Evidence for Evolution or Creation?

Even though human chromosome 2 looks like it is a fusion product, it seems unlikely to me that its genesis resulted from undirected natural processes. Instead, I would argue that a Creator intervened to create human chromosome 2 because combining chromosomes 2A and 2B end to end to form it would have required a succession of highly improbable events.
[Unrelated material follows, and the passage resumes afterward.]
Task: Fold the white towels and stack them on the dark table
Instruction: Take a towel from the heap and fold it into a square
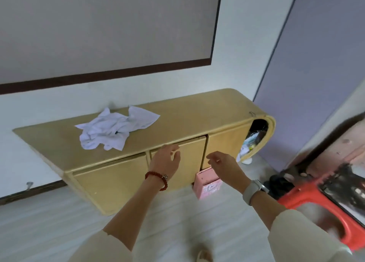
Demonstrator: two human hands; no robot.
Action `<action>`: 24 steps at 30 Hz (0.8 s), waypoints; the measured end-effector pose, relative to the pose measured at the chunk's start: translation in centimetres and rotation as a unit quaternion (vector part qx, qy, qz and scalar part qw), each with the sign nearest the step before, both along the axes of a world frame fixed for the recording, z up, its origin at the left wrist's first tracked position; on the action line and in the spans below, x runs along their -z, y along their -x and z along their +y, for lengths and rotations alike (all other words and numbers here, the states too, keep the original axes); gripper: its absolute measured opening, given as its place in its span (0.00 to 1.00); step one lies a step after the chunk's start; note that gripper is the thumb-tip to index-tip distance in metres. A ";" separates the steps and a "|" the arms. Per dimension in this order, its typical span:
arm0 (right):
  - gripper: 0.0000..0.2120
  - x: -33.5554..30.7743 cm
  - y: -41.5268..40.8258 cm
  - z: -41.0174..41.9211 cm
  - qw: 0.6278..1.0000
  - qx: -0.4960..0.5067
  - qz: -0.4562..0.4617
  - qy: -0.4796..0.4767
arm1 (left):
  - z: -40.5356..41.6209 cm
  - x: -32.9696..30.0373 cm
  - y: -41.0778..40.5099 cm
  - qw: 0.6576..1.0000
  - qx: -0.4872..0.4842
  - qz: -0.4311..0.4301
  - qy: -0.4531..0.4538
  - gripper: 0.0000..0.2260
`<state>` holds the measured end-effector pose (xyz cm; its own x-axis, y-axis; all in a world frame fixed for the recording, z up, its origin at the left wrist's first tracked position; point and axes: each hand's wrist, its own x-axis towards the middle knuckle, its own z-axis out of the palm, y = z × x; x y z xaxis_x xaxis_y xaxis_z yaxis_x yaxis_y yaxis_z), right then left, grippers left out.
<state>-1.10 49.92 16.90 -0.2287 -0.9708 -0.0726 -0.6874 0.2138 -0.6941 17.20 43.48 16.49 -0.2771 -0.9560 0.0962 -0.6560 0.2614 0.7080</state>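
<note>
A crumpled heap of white towels [112, 130] lies on top of a low yellow cabinet [197, 111] against the wall. My left hand [166, 161] hovers in front of the cabinet's middle drawer, fingers apart and holding nothing, a red bead bracelet on its wrist. My right hand [222, 163] is stretched out to its right, also with loose fingers and nothing in it, a pale watch on its wrist. Both hands are below and to the right of the towels, not touching them. A dark table surface [347, 184] shows at the right edge.
A small pink box [207, 184] stands on the pale floor against the cabinet front. A red plastic stool [308, 198] stands at the right, under the dark surface. The cabinet's open right end [254, 137] holds clutter. A purple door [316, 64] is behind.
</note>
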 end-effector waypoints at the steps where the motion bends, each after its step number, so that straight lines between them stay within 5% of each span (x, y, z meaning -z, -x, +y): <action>1: 0.12 0.1 1.3 -2.5 1.000 -0.016 0.005 -0.005 | -2.0 0.3 0.9 1.000 -0.021 0.003 -0.012 0.10; 14: 0.13 8.0 3.5 -28.8 0.963 -0.247 0.070 -0.086 | -19.4 9.4 3.0 0.958 -0.249 -0.033 -0.137 0.15; 24: 0.20 16.1 -0.2 -44.8 0.892 -0.378 0.214 -0.124 | -30.6 19.6 3.0 0.898 -0.310 -0.179 -0.257 0.27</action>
<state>-0.86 5.13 0.78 0.4268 -0.8252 -0.3699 -0.8907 -0.3129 -0.3297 14.17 12.85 -3.16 0.3982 -0.8301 -0.3904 -0.7724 -0.5330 0.3454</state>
I describe the challenges to the evolutionary explanation in some detail in a previous article:

  • End-to-end fusion of two chromosomes at the telomeres faces nearly insurmountable hurdles.
  • And, if somehow the fusion did occur, it would alter the number of chromosomes and lead to one of three possible scenarios: (1) nonviable offspring, (2) viable offspring that suffers from a diseased state, or (3) viable but infertile offspring. Each of these scenarios would prevent the fused chromosome from entering and becoming entrenched in the human gene pool.
  • Finally, if chromosome fusion took place and if the fused chromosome could be passed on to offspring, the event would have had to create such a large evolutionary advantage that it would rapidly sweep through the population, becoming fixed.

This succession of highly unlikely events makes more sense, from my vantage point, if we view the structure of human chromosome 2 as the handiwork of a Creator instead of the outworking of evolutionary processes. But why would these chromosomes appear to be so similar, if they were created? As I discuss elsewhere, I think the similarity between human and chimpanzee chromosomes reflects shared design, not shared evolutionary ancestry. (For more details, see my article “Chromosome 2: The Best Evidence for Evolution?”)

Yeast Chromosome Studies Offer Insight

Recent work by two independent teams of synthetic biologists from the US and China corroborates my critique of the evolutionary explanation for human chromosome 2. Working within the context of the evolutionary framework, both teams were interested in understanding the influence that chromosome number and organization have on an organism’s biology and how chromosome fusion shapes evolutionary history. To pursue this insight, both research groups carried out similar experiments using CRISPR/Cas9 gene editing to reduce the number of chromosomes in brewer’s yeast from 16 to 1 (for the Chinese team) and from 16 to 2 (for the team from the US) through a succession of fusion events.

Both teams reduced the number of chromosomes in stages by fusing pairs of chromosomes. The first attempt reduced the number from 16 to 8. In the next round they fused pairs of the newly created chromosome to reduce the number from 8 to 4, and so on.

To their surprise, the yeast seemed to tolerate this radical genome editing quite well—although their growth rate slowed and the yeast failed to thrive under certain laboratory conditions. Gene expression was altered in the modified yeast genomes, but only for a few genes. Most of the 5,800 genes in the brewer’s yeast genome were normally expressed, compared to the wild-type strain.

For synthetic biology, this work is a milestone. It currently stands as one of the most radical genome reconfigurations ever achieved. This discovery creates an exciting new research tool to address fundamental questions about chromosome biology. It also may have important applications in biotechnology.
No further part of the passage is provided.